I blank stare at Social Worker Nancy.  But all I see is that old lady trying to hold onto her dignity.  And not knowing how.  Up to that moment the old lady had to believe that she was going to get away with it, die with her secret secured down there in the darkness of her own private anguish.  Given a few more years, maybe cancer or a heart attack would have taken her out.  Before the adoptee went on the hunt.  Before Social Worker Nancy rang that doorbell.  But diseases have this tendency to take their damn sweet time in killing you.
What Social Worker Nancy won't admit is that she was there to strip search the old whore.  To spread her wrinkly legs and probe into her shriveled vagina.  That she was there to sniff out the secret the old lady had kept hidden between her thighs all these years.
"We cried together," Social Worker Nancy confesses.
I guess in social work circles crying with the client is code for empathy.  Isn't it splendid that Social Worker Nancy felt the old lady's pain; understood what it was going to be like for her from now on.  What more could a whore want than Social Worker Nancy's understanding of how it is to worry obsessively about the loyalty of your children, your grandchildren after they find out about you?  Find out about the adoptee?
Social Worker Nancy's compassion is grace in action, isn't it?  Obviously, she knows all about how Thanksgivings and birthday celebrations, in fact all family gatherings, are now forever changed for the old lady.  Because mortifying, innocent comments always arise and, now that the old lady's sin is common knowledge, faking dignity, pretending she was not stung, is just part of her job description.  It does not matter how, as a girl her legs came to be spread, there's nothing but disgrace in it for her.

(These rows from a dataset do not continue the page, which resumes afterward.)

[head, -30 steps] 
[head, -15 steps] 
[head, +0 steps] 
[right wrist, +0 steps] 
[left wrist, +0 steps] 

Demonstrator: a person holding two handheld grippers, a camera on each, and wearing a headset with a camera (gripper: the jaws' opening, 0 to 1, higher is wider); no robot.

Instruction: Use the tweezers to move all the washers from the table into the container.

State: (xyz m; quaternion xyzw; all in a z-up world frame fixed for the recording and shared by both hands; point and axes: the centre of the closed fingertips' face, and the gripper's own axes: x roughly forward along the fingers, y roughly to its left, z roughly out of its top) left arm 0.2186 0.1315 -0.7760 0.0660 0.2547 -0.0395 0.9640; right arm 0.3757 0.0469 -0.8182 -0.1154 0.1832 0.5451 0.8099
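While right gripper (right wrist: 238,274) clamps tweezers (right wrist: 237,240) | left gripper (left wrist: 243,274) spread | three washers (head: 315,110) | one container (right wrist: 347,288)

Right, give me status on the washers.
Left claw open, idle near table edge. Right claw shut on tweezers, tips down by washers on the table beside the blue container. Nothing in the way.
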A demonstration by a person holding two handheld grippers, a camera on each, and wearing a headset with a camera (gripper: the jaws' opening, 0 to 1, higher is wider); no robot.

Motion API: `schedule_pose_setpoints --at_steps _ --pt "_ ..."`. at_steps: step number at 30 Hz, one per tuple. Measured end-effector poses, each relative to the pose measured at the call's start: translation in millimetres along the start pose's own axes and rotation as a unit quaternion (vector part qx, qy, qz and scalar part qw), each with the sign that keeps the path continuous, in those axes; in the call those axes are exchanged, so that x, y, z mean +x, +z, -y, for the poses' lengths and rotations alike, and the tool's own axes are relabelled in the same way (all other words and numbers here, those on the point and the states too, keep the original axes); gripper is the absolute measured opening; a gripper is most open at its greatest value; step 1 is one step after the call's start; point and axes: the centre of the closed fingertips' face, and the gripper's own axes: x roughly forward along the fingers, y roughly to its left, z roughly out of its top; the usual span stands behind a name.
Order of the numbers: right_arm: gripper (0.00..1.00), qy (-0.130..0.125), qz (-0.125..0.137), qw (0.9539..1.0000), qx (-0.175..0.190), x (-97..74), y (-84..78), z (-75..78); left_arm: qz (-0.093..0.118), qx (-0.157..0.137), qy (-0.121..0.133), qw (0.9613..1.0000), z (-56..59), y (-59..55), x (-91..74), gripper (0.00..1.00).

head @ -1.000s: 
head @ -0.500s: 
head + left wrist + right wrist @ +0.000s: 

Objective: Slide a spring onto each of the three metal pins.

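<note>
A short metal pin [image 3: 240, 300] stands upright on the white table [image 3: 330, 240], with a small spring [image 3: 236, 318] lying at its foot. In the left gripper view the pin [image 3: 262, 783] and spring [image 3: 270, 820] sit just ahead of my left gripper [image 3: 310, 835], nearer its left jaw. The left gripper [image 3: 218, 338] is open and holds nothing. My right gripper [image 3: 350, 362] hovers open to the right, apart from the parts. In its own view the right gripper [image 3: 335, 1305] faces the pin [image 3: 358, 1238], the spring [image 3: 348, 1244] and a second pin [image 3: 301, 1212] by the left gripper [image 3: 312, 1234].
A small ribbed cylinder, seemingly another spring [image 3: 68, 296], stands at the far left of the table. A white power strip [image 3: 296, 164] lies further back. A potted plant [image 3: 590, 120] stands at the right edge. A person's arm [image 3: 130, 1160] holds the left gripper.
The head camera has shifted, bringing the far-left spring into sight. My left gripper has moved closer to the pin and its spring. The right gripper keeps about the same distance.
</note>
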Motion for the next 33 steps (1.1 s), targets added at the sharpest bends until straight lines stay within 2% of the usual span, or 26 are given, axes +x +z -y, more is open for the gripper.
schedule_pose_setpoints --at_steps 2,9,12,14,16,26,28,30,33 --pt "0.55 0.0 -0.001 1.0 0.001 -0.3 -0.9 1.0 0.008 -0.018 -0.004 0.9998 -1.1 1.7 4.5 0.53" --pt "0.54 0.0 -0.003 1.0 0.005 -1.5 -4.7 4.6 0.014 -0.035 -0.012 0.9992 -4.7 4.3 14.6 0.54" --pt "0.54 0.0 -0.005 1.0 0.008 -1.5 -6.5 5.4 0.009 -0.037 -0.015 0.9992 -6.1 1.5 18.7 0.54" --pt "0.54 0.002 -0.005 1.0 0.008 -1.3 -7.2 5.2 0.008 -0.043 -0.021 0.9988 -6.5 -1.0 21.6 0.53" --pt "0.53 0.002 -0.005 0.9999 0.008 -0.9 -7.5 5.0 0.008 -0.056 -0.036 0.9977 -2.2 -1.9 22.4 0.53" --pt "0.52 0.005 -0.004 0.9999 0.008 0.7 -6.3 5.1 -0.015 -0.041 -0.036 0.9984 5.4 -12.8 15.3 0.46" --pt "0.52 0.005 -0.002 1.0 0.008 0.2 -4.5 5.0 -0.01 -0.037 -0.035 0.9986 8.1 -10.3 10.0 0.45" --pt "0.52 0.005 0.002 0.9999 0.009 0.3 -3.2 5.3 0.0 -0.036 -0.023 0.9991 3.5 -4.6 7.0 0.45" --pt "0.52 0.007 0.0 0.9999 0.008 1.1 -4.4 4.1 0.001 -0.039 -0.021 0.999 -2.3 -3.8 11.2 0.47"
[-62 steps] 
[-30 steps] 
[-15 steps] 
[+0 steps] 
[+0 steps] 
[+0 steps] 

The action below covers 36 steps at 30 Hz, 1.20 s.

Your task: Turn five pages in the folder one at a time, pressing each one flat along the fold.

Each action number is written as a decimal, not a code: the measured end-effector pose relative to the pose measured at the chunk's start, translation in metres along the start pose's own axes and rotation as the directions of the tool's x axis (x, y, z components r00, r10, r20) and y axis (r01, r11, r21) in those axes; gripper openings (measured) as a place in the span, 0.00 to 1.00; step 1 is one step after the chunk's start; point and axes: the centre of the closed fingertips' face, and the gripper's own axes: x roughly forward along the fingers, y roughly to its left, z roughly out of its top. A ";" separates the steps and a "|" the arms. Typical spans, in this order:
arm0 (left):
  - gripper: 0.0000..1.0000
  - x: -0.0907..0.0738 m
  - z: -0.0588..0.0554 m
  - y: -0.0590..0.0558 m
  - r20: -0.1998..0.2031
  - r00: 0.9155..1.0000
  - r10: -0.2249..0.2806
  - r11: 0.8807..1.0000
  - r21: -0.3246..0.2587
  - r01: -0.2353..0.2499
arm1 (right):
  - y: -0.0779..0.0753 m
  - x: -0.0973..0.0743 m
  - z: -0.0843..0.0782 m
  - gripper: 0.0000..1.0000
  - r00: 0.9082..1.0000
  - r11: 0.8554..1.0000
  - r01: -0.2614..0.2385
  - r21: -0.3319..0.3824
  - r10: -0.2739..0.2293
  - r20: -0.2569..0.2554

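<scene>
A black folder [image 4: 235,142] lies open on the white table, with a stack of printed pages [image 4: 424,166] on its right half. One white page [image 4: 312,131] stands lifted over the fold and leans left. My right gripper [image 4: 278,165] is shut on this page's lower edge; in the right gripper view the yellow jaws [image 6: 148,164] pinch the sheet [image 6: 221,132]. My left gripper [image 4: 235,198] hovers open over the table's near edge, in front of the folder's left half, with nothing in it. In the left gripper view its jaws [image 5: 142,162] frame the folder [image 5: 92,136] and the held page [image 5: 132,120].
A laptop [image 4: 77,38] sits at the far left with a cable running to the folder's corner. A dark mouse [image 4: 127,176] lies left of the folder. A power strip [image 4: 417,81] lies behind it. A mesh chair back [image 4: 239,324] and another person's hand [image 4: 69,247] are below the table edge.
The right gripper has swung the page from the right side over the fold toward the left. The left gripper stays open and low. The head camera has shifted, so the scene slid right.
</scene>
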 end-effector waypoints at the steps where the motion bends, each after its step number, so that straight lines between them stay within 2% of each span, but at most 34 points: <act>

Don't Social Worker Nancy's tears confirm her profound comprehension that no amount of reassurances from loved ones will ever mend the old lady's disabling wounds?  Of shame.  Of rage.  Certainly Social Worker Nancy knows how the old whore feels about herself.  About how it is for a girl so young to be permanently branded a whore.  By the righteous.  By the un-raped.  Social Worker Nancy knows all this.
Doesn't she?
Well, I'm sorry to say, no.  I'm afraid she does not.
And I should be livid.  But suddenly I am only sleepy.  Even though I desperately want to blow torch away the spiritual narcotics Social Worker Nancy is skunk-drunk on, all I can think about is pancakes.  With butter.  And real maple syrup.  And sliding to the floor with my head in my hands.
It's time to go.  I have nothing else to say.  My face-off with Jesus, the Catholics, and the woman who betrayed me in the name of godliness is over.
I look at Social Worker Nancy and wish I saw malice in her eyes.  But all I see is a confused kindness.  And this makes me cry.  Sob, in fact.  I pull her into a hug.  And it is sincere.  But I don't know why.  I pull back, look into those doe eyes, and hug her tighter.  And sob harder.
And I don't know why I'm crying.
But I think it is because I am the old lady.  I am the old whore.